As a writer, too, Kipling flourished. His work during this time included The Jungle Book (1894), The Naulahka: A Story of West and East (1892) and The Second Jungle Book (1895), among others. Kipling was delighted to be around children. His tales enchanted girls and boys all over the English-speaking world.

As a result of quarrel with Beatty, in 1896 he and his family left Vermont for a new life back in England.

In the winter of 1899, Carrie, who was homesick, decided that the family needed to travel back to New York to see her mother. But the journey across the Atlantic was hard. Both Kipling and young Josephine arrived in the states gravely ill with pneumonia. For days, the world kept careful watch on the state of Kipling's health as newspapers reported on his condition.

Kipling did recover, but his beloved Josephine did not. To those who knew him, it was clear that Kipling never recovered from Josephine's death. He vowed never to return to America.

The turn of the century saw the publication of another novel that would become quite popular, Kim (1901), which featured a youth's adventure on the Grand Trunk Road.

In 1902, the Kiplings bought a large estate in Sussex known as Bateman's.

For the private Kiplings, it offered the kind of isolation they now cherished.

At Bateman's, Kipling found some of the happiness he thought he had forever lost following the death of Josephine. He was dedicated as ever to his writing, something Carrie helped ensure. Adopting the role of the head of the household, she held reporters at bay when they came calling and issued directions to both staff and children.

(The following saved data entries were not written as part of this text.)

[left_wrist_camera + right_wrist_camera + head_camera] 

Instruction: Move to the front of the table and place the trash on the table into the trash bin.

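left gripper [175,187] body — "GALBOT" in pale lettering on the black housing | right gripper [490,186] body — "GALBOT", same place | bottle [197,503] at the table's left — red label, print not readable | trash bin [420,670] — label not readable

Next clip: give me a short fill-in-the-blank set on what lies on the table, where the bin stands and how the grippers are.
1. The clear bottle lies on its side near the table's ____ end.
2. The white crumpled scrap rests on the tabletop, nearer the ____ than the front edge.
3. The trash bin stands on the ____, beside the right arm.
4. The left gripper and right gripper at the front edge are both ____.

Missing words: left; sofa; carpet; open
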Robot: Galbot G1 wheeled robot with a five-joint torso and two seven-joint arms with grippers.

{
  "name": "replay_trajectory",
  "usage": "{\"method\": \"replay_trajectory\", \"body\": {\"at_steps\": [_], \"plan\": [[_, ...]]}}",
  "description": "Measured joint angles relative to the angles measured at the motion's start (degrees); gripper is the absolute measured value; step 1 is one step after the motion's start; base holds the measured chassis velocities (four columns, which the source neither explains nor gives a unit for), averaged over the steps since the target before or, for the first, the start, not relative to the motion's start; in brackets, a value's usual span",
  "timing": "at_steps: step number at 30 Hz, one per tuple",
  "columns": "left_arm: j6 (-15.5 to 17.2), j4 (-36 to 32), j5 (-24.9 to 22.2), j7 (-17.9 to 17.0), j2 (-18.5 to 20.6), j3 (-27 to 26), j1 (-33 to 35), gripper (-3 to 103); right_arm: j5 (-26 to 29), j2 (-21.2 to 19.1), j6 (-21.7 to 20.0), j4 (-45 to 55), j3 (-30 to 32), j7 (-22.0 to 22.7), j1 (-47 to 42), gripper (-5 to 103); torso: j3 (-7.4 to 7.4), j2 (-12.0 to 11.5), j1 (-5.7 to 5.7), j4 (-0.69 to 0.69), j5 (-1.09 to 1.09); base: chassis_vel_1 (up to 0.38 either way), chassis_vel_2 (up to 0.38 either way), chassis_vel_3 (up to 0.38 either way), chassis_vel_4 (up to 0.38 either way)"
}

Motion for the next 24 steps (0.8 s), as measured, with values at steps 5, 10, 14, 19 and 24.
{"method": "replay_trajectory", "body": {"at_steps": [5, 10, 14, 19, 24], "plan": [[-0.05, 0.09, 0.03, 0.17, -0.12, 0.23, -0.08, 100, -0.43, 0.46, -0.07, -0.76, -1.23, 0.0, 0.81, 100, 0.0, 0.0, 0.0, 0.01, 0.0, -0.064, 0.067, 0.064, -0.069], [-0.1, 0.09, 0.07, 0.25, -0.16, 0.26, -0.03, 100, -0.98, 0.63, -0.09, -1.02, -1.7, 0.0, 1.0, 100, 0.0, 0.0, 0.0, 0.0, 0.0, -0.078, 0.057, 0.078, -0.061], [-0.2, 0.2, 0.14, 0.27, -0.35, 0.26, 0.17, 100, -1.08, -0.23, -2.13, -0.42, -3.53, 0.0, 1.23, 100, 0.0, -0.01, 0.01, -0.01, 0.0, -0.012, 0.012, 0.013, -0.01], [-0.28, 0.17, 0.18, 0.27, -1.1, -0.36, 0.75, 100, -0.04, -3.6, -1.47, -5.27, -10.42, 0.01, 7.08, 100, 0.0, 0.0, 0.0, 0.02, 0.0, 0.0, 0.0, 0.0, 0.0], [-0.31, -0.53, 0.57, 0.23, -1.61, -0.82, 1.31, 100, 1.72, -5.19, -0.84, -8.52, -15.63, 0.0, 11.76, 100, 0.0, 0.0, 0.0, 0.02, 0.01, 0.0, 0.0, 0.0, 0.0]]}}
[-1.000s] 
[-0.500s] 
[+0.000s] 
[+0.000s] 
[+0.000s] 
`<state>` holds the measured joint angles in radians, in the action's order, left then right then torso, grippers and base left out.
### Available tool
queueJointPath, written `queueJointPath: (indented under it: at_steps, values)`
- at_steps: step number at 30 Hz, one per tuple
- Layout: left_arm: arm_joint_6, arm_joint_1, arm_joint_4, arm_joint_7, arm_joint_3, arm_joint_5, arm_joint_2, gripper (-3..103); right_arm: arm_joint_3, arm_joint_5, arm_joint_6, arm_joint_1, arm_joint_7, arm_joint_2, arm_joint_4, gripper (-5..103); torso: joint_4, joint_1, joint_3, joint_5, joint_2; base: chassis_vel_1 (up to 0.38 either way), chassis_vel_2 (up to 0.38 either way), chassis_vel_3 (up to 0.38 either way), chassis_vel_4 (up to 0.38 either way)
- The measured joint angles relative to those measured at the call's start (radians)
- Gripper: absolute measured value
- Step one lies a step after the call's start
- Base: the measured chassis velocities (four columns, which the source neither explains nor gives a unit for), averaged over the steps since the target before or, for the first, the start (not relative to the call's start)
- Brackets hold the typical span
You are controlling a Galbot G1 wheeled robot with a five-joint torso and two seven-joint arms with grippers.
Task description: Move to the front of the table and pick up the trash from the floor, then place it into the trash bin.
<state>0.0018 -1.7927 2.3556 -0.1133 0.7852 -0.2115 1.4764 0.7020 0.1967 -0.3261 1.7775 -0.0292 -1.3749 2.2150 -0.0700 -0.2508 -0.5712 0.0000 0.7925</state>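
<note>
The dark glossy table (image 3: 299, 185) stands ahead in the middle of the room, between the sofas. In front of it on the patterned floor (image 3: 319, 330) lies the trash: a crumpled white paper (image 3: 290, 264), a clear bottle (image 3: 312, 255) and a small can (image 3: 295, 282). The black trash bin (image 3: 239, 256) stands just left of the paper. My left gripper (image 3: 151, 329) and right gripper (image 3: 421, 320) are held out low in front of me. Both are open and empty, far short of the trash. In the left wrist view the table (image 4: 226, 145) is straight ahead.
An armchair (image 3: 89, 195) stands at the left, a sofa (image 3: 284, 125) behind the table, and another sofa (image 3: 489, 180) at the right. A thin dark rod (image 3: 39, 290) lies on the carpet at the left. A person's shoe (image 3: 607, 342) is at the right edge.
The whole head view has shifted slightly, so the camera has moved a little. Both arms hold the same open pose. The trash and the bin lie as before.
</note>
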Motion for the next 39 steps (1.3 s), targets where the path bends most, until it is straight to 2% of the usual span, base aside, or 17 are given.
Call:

Kipling's books during his years at Bateman's included Puck of Pook's Hill (1906), Actions and Reactions (1909), Debts and Credits (1926), Thy Servant a Dog (1930) and Limits and Renewals (1932).

In 1902 Kipling also published his Just So Stories, which were greeted with wide acclaim. The book itself was in part a tribute to his late daughter, for whom Kipling had originally crafted the stories as he put her to bed. The book's name had in fact come from Josephine, who told her father he had to repeat each tale as he always had, or "just so," as Josephine often said.

In 1907 he received the Nobel Prize in Literature.

In 1915, he traveled to France to report on the war from the trenches. He also encouraged his son, John, to enlist. Since Josephine's death, Kipling and John had grown tremendously close.

Wanting to help his son enlist, Kipling drove John to several different military recruiters. But plagued with the same eyesight problems his father had, John was repeatedly turned down.

Finally, Kipling made use of his connections and managed to get John enlisted with the Irish Guard as a second lieutenant.

In October of 1915, the Kiplings received word that John had gone missing in France. The news devastated the couple. Kipling, perhaps feeling guilty about his push to make his son a soldier, set off for France to find John. But nothing ever came of the search, and John's body was never recovered.

While Kipling continued to write for the next two decades, he never again returned to the bright, cheery children's tales he had once so delighted in crafting. Health issues eventually caught up to both Kipling and Carrie, the result of age and grief.

Over his last few years, Kipling suffered from a painful ulcer that eventually took his life on January 18, 1936. Kipling's ashes were buried in Westminster Abbey in Poets' Corner next to the graves of Thomas Hardy and Charles Dickens.

Kipling's work entered the realm of mass popular entertainment in the Disney film adaptation of The Jungle Book, a 1967 animated musical loosely based on the original tale.